While Merkel took care to involve French President Francois Hollande in her diplomacy with Russia over Ukraine, she turned to Rutte this time as one of the few EU leaders willing to take in Syrian refugees directly from Turkey. Rutte also has a role in running the six-month Dutch presidency of EU meetings.

The proposal for a one-for-one swap in which Europe would admit one Syrian refugee from Turkey for each one the Turks took back from Greek islands — among the most contentious aspects of the draft deal — was first introduced by the Dutch. That left open how many might be brought to Europe — after Merkel found no takers for earlier German suggestions of accepting hundreds of thousands.

Diplomats said that when some leaders asked Tusk why he had not briefed them about the Turkish plan after his trip, he acknowledged that he had not known about the crucial offer to take back all migrants and refugees until Monday morning.

In fact, the former Polish prime minister was caught in a tug-of-war between Merkel and Austrian Chancellor Werner Faymann, who infuriated her by holding a conference of central European and Balkan countries last month, without Germany or Greece, to coordinate the closure of their borders to migrants.

"There was a race between Merkel's Plan A and the central Europeans' Plan B, which she suspected Tusk of supporting," one EU envoy said. "So Tusk was sidelined." Tusk was indeed pushing hard for a closure of the Balkan migration route and had secured broad support for that from EU envoys on Sunday afternoon.

Plan A, which Merkel called a "European solution", entailed persuading Ankara to stop migrants leaving its shores, returning those who do not qualify for asylum to home countries or to Turkey, and sharing out legitimate refugees among EU countries.

Plan B, reflecting scepticism that Ankara would deliver and exhaustion with continued arrivals, involved shutting borders across the Balkans and bottling up new migrants in Greece.

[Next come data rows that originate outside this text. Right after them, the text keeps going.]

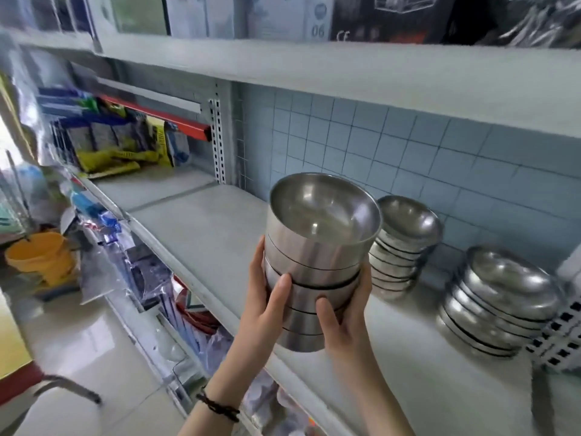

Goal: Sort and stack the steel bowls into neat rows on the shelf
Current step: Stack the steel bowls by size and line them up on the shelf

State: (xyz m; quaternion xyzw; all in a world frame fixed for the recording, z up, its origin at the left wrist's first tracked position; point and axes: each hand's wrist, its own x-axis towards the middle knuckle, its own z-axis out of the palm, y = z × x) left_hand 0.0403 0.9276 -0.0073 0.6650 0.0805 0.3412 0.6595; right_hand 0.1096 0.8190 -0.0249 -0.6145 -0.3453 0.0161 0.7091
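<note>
I hold a tall stack of nested steel bowls (317, 247) in front of the grey shelf (201, 221), tilted slightly toward me. My left hand (267, 306) grips its left side, thumb across the front. On the stack's right side and base, my right hand (345, 322) curls around the lower bowls. A second stack of smaller steel bowls (402, 247) stands on the shelf against the tiled wall, just right of the held stack. Further right a third, leaning stack of wider bowls (500, 300) rests on the shelf.
An upper shelf (345, 67) with boxes hangs overhead. Packaged sponges and gloves (116, 146) fill the shelf's far left end. A white perforated basket (566, 335) stands at the right edge. Below, bagged goods hang, and a yellow bucket (41, 256) sits on the floor.
</note>
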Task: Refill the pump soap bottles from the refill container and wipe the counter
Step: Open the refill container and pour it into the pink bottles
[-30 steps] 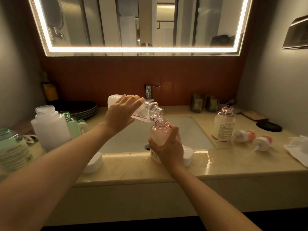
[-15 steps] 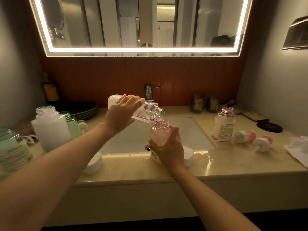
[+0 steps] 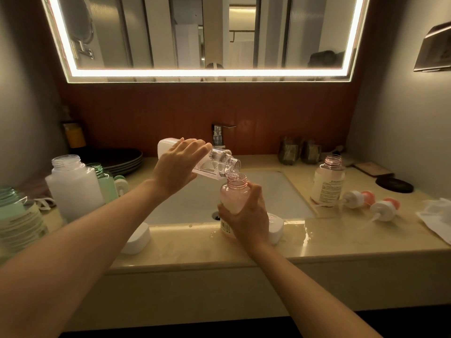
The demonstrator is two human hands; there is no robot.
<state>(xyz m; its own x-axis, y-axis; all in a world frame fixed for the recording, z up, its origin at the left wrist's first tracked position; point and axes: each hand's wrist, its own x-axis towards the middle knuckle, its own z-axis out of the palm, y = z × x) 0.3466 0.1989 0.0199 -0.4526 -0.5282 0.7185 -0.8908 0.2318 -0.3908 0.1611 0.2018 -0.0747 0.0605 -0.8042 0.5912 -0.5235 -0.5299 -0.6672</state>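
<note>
- Little has shifted over the last second: the left hand (image 3: 178, 167) keeps gripping the clear refill container (image 3: 217, 163) at the same slant, its mouth just over the neck of the pink soap bottle (image 3: 234, 191); the right hand (image 3: 249, 215) stays wrapped round that bottle's body.
- That soap bottle stands on the front lip of the counter (image 3: 329, 240), just before the sink basin (image 3: 280, 198); it looks well filled, though the exact level is hard to read.
- To pour well, I'd say: keep the two mouths close and lined up; hold the tilt gentle; level off before the liquid reaches the neck; keep the bottle upright and pressed down.
- Pale glossy stone makes up the counter; it looks wet around the bottle's foot, so the wiping is yet to come; a white cloth (image 3: 436, 215) lies at the far right.
- Right of the basin a second open pink bottle (image 3: 328, 181) waits with two pump heads (image 3: 357, 199) lying beside it; a white bottle (image 3: 74, 189) and a green bottle (image 3: 107, 181) stand at the left; a lit mirror (image 3: 207, 32) hangs above.
</note>
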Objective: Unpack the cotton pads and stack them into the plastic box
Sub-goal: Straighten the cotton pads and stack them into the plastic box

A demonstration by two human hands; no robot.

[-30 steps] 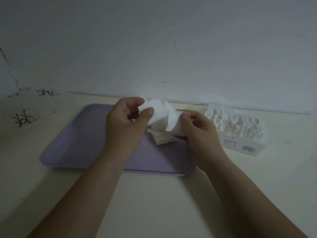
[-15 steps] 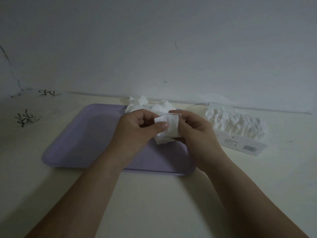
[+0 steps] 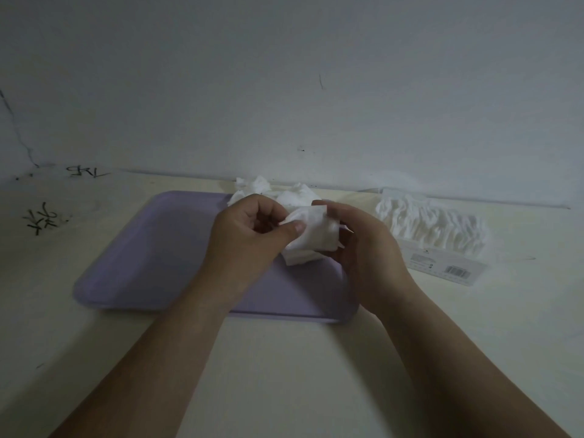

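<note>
The fingers (image 3: pixel 295 228) of the left hand (image 3: pixel 249 238) pinch the near edge of a white cotton pad (image 3: pixel 311 230), with the thumb lying across its face. The right hand (image 3: pixel 366 251) curls round the pad's other side, one fingertip on the upper corner. Both hands grip the same pad, held in the air between them. Whether it is one pad or a few clinging together cannot be told.

The step in hand looks like freeing and flattening a pad before it is stacked. It likely goes best with a light pinch at opposite edges and a slow peel, not a tug, since cotton of this kind probably frays and creases when pulled hard. If a second layer comes along, a sideways slide of the thumb should part it.

Just below the hands a small pile of pads (image 3: pixel 298 263) lies on the purple tray (image 3: pixel 142 263), and the held pad would do well to go down square on that pile, edge to edge, pressed flat with straight fingers.

At the tray's far edge sits a crumpled white heap (image 3: pixel 284 192) — pads or wrapping, it is not clear which. To the right, the opened packet (image 3: pixel 433 226) rests on the bench (image 3: pixel 284 374) against the wall, with more pads inside. No plastic box shows plainly — so the stack may have to be carried over later, and a tidy pile now would make that easier.
</note>
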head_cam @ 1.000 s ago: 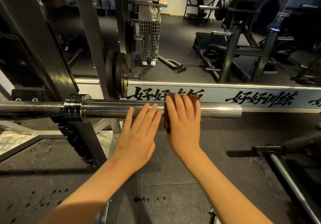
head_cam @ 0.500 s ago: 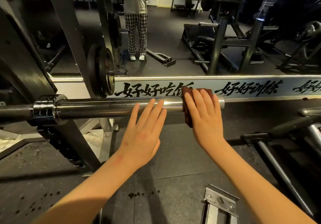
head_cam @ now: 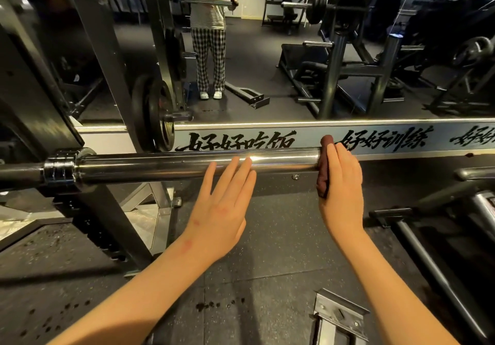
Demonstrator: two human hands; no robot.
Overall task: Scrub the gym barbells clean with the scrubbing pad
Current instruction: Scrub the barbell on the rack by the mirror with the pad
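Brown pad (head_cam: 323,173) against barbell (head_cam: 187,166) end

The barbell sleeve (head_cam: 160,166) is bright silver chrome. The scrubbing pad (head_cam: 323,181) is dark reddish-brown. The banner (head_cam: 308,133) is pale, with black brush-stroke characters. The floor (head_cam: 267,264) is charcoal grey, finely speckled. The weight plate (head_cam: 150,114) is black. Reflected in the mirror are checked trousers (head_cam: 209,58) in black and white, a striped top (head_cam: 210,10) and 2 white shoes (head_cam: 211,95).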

For Tusk, that was a way of showing the Turks that if they did not halt departures, Europe would act alone and withdraw its offers.

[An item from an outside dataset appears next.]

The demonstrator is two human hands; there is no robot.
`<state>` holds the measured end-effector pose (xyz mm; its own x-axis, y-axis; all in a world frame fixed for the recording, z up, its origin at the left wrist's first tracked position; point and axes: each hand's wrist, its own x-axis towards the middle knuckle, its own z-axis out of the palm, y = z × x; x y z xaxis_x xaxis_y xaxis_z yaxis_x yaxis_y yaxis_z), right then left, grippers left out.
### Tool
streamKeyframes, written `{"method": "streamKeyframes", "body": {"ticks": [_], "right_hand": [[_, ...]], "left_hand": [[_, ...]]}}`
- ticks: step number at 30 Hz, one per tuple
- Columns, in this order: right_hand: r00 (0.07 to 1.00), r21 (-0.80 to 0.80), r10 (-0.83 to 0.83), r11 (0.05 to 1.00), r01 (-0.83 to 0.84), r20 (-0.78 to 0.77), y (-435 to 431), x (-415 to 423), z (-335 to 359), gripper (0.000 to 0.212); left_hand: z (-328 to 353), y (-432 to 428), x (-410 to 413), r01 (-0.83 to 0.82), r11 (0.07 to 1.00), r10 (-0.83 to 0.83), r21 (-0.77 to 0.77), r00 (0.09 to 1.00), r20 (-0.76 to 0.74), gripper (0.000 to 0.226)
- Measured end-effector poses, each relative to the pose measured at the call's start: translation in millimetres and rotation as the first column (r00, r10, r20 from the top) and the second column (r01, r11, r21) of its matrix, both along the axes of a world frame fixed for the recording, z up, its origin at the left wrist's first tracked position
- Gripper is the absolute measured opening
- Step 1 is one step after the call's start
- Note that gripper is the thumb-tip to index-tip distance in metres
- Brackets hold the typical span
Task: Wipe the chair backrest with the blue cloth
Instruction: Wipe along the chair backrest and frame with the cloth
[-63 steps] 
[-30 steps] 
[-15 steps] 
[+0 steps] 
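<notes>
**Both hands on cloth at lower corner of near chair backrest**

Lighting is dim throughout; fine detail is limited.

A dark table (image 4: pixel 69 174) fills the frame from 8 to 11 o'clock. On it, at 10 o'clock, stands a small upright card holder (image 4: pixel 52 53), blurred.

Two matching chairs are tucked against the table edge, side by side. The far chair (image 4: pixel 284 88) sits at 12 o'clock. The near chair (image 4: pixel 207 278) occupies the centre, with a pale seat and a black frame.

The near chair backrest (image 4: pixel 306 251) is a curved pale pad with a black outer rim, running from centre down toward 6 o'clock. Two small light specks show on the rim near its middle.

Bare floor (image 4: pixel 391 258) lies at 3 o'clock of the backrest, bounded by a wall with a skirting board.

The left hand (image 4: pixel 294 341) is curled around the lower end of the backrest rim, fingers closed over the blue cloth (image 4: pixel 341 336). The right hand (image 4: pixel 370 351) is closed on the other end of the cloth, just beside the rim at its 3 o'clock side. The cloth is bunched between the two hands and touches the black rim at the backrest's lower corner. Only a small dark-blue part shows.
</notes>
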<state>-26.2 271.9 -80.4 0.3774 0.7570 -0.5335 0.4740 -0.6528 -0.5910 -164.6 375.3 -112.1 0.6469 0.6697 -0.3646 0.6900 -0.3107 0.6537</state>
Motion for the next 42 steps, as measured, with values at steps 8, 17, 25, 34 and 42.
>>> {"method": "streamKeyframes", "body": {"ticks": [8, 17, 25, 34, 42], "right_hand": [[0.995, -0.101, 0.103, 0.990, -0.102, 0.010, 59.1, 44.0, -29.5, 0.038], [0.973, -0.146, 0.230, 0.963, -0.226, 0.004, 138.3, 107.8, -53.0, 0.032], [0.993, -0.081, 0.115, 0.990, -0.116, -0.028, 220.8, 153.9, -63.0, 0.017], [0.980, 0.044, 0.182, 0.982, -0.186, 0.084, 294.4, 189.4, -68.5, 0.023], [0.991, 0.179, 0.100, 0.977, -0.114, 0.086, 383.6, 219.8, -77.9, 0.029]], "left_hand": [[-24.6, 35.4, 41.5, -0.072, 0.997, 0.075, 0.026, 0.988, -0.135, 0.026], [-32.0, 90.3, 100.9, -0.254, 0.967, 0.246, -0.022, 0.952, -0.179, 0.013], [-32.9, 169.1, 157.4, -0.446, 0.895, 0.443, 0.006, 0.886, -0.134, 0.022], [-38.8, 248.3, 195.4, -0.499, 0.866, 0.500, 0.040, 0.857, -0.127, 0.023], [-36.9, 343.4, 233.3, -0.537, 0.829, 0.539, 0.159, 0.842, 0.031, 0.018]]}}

Davutoglu's Plan C was more ambitious than either, but there are big doubts about whether it can be implemented, whether it will work and whether it is legal.

Impression of progress

Although Merkel denied domestic motives, the timing was helpful. The initiative offered a crucial sign of progress six days before votes in Baden-Wuerttemberg, Rhineland-Palatinate and Saxony-Anhalt on which her political future may be riding.

Heavy defeats for her Christian Democrats could weaken her and might raise question marks over her ability to lead the party into next year's general election, although her popularity is still high and no alternative leader is in sight.

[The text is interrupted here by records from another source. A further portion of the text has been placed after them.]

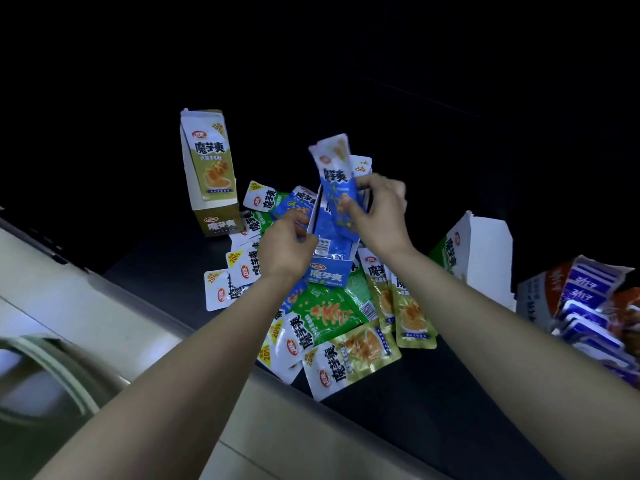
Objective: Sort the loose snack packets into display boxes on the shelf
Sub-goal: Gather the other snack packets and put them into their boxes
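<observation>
A pile of loose snack packets [332, 317], green, blue and olive-gold, lies on a dark shelf [433, 403]. In the middle stands a blue display box [327, 271] with blue packets inside. My right hand [377, 213] pinches a blue packet [337, 188] upright over the open box. My left hand [287, 244] grips the box's left wall with curled fingers. An olive-gold display box [211, 174] stands upright at the back left. A green and white display box [478, 251] stands to the right.
At the far right sits a box of purple and white packets [585, 306] with orange ones beside it. The shelf's pale front edge [277, 410] runs diagonally below the pile. The back of the shelf is dark.
</observation>
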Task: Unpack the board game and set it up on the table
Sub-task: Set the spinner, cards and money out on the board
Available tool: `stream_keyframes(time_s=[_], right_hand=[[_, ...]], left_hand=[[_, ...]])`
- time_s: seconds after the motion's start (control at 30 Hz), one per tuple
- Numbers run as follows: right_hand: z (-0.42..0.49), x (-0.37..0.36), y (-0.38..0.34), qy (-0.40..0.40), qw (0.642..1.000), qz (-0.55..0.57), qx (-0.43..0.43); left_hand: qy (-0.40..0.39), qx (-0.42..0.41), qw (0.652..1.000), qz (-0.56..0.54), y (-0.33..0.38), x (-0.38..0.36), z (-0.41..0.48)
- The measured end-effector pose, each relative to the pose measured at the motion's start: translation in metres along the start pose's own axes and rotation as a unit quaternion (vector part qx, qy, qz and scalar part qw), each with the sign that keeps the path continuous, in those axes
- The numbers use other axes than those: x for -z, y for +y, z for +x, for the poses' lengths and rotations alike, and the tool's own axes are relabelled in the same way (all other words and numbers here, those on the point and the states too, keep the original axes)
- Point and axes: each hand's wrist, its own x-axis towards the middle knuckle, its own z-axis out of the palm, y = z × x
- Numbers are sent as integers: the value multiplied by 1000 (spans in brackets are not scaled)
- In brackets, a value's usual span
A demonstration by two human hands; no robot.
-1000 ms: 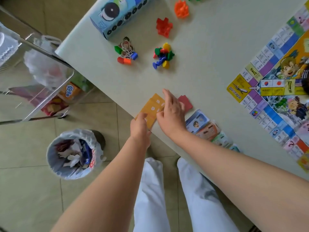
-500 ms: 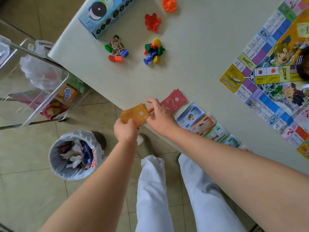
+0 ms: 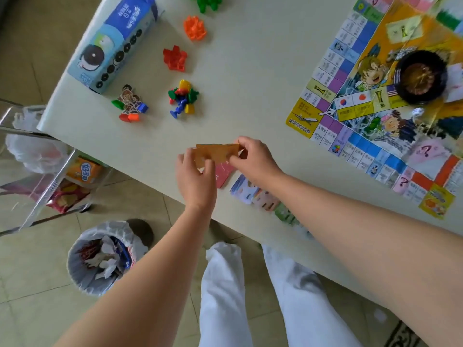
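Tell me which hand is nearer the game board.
Right. The right hand holds the orange cards at the end toward the game board; the left hand grips their other end, farther from it.

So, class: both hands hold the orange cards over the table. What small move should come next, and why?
Probably lay the orange cards down beside the red cards: left hand and right hand pinch them in the air, and the other piles lie in a row there.

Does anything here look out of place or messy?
The paper game board is creased and does not lie flat, and a small crumpled scrap sits on it. The blue box lies close to the edge of the table. Nothing looks spilled.
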Motion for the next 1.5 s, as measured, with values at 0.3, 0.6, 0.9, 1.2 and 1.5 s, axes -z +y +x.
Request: stream_keyframes(time_s=[0.3,0.6,0.9,1.2,1.5], right_hand=[[-7,123,86,219,975,-43,10],[-6,193,158,295,954,-48,-12],[-8,198,182,304,952,-29,25],[2,199,188,247,969,-32,7],[4,237,181,269,961,-68,-7]], left_hand=[[-113,-141,981,76,73,-124,-15],[-223,-185,943,165,100,-228,-24],[-201,-232,934,182,96,-250,-29],[-209,-242,910,263,94,-254,-22],[-242,-239,920,194,125,-276,-38]])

The legality, enforceability and feasibility of Davutoglu's offer will only be tested after the state polls.

Officially, the European Commission is clinging to the line that a formal agreement with Turkey to be concluded at the next summit on March 17-18 will "at the end of it" comply with both European and international law.

Juncker said European law allowed the return of irregular migrants to any "safe" third country, but added that Greece and Turkey would need to amend some domestic rules.

EU insiders say for the proposed arrangement to be legal, Turkey would have to change the way it applies the Geneva Convention on refugees to include non-European nationals, and Greece would have to create a special court to hear asylum seekers' appeals against being sent back to Turkey.

Under EU rules, migrants are entitled to appeal against being returned to a third country on grounds of a risk to their life or safety there, but the court would not consider their claim for protection from their own country.

Merkel's embrace of the Turkish plan may pose political problems for Hollande, British Prime Minister David Cameron — struggling to win a referendum in June on staying in the EU in which immigration is a big issue — and Swedish Prime Minister Stefan Lofven, whose country is the most outspoken in the EU about Turkey's human rights record.

However, most fellow leaders are reluctant to resist Merkel, the EU's longest-serving national leader at the head of its most powerful member state, in her hour of political need.